Records from a collection
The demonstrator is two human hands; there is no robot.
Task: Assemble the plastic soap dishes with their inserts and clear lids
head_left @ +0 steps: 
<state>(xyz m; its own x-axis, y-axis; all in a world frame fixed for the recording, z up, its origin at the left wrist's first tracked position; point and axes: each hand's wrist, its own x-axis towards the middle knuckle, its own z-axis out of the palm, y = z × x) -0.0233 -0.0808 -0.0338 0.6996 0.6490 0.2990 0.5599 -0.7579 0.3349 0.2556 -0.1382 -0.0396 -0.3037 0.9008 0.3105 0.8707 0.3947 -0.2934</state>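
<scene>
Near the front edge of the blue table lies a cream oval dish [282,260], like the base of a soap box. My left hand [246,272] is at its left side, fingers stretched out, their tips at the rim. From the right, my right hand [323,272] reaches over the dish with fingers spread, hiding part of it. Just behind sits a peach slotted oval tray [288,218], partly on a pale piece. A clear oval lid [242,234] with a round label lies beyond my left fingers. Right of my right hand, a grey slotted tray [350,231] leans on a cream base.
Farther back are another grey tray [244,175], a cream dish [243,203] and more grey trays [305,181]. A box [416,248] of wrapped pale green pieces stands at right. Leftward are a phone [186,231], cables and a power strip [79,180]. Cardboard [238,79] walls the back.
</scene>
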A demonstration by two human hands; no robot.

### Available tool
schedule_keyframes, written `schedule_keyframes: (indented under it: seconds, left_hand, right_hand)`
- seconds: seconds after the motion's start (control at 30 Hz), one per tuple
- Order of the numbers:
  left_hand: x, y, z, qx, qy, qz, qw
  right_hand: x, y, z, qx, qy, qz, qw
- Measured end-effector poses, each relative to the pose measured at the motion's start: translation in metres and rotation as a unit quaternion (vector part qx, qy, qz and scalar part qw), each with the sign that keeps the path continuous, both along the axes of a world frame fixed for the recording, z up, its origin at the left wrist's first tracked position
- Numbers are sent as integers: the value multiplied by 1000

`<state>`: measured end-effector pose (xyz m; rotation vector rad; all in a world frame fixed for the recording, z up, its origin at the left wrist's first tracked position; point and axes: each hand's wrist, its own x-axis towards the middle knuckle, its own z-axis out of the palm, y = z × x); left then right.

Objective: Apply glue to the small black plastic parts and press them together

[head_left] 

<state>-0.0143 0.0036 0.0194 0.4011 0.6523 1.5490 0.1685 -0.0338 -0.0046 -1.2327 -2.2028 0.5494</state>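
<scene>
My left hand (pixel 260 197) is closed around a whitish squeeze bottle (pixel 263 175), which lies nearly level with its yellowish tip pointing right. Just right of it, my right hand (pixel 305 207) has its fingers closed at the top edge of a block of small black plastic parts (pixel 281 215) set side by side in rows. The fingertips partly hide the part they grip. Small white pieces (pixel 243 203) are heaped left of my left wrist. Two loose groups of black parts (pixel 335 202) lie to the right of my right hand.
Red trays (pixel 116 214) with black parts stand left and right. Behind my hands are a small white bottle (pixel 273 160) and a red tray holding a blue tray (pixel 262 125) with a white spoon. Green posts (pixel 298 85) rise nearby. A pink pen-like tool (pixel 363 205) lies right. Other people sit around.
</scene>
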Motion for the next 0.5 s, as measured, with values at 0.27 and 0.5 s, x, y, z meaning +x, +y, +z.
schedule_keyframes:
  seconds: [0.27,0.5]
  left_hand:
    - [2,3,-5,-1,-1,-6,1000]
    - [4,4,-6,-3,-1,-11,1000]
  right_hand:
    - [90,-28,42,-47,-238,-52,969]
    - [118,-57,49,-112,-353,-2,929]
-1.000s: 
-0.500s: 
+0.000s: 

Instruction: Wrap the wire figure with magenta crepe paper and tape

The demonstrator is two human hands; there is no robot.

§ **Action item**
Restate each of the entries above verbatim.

§ **Completed exercise**
The demonstrator is two human hands; there is no robot.
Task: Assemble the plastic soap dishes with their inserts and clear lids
head_left @ +0 steps: 
<state>(xyz m; its own x-axis, y-axis; all in a world frame fixed for the recording, z up, its origin at the left wrist's first tracked position; point and axes: each hand's wrist, its own x-axis towards the middle knuckle, its own z-axis out of the palm, y = z × x) -0.0233 -0.0808 -0.0338 0.6996 0.6490 0.2990 0.5599 -0.7579 0.3349 0.2556 -0.1382 -0.0396 -0.3037 0.9008 0.3105 0.8707 0.3947 -0.2934</state>
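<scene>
Near the front edge of the blue table lies a cream oval dish [282,260], like the base of a soap box. My left hand [246,272] is at its left side, fingers stretched out, their tips at the rim. From the right, my right hand [323,272] reaches over the dish with fingers spread, hiding part of it. Just behind sits a peach slotted oval tray [288,218], partly on a pale piece. A clear oval lid [242,234] with a round label lies beyond my left fingers. Right of my right hand, a grey slotted tray [350,231] leans on a cream base.
Farther back are another grey tray [244,175], a cream dish [243,203] and more grey trays [305,181]. A box [416,248] of wrapped pale green pieces stands at right. Leftward are a phone [186,231], cables and a power strip [79,180]. Cardboard [238,79] walls the back.
</scene>
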A demonstration by two human hands; no robot.

### Available tool
schedule_keyframes, written `schedule_keyframes: (indented under it: seconds, left_hand, right_hand)`
- seconds: seconds after the motion's start (control at 30 Hz), one per tuple
- Order of the numbers:
  left_hand: x, y, z, qx, qy, qz, qw
  right_hand: x, y, z, qx, qy, qz, qw
- Measured end-effector poses, each relative to the pose measured at the motion's start: translation in metres and rotation as a unit quaternion (vector part qx, qy, qz and scalar part qw), each with the sign that keeps the path continuous, both along the axes of a world frame fixed for the recording, z up, its origin at the left wrist's first tracked position
- Numbers are sent as integers: the value multiplied by 1000

`<state>`: measured end-effector pose (xyz m; rotation vector rad; all in a world frame fixed for the recording, z up, its origin at the left wrist's first tracked position; point and axes: each hand's wrist, its own x-axis towards the middle knuckle, its own z-axis out of the palm, y = z × x); left then right.

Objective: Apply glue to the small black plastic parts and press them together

[head_left] 

<state>-0.0143 0.0036 0.0194 0.4011 0.6523 1.5490 0.1685 -0.0338 -0.0046 -1.2327 -2.2028 0.5494</state>
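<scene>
My left hand (pixel 260 197) is closed around a whitish squeeze bottle (pixel 263 175), which lies nearly level with its yellowish tip pointing right. Just right of it, my right hand (pixel 305 207) has its fingers closed at the top edge of a block of small black plastic parts (pixel 281 215) set side by side in rows. The fingertips partly hide the part they grip. Small white pieces (pixel 243 203) are heaped left of my left wrist. Two loose groups of black parts (pixel 335 202) lie to the right of my right hand.
Red trays (pixel 116 214) with black parts stand left and right. Behind my hands are a small white bottle (pixel 273 160) and a red tray holding a blue tray (pixel 262 125) with a white spoon. Green posts (pixel 298 85) rise nearby. A pink pen-like tool (pixel 363 205) lies right. Other people sit around.
</scene>
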Motion for the next 0.5 s, as measured, with values at 0.27 and 0.5 s, x, y, z meaning +x, +y, +z.
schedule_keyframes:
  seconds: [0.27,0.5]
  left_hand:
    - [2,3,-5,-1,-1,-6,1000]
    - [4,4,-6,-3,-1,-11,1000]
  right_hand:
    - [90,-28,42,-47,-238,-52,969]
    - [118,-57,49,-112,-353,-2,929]
-1.000s: 
-0.500s: 
+0.000s: 

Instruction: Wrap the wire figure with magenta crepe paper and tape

The demonstrator is two human hands; there is no robot.

With the answer given, the exercise is closed.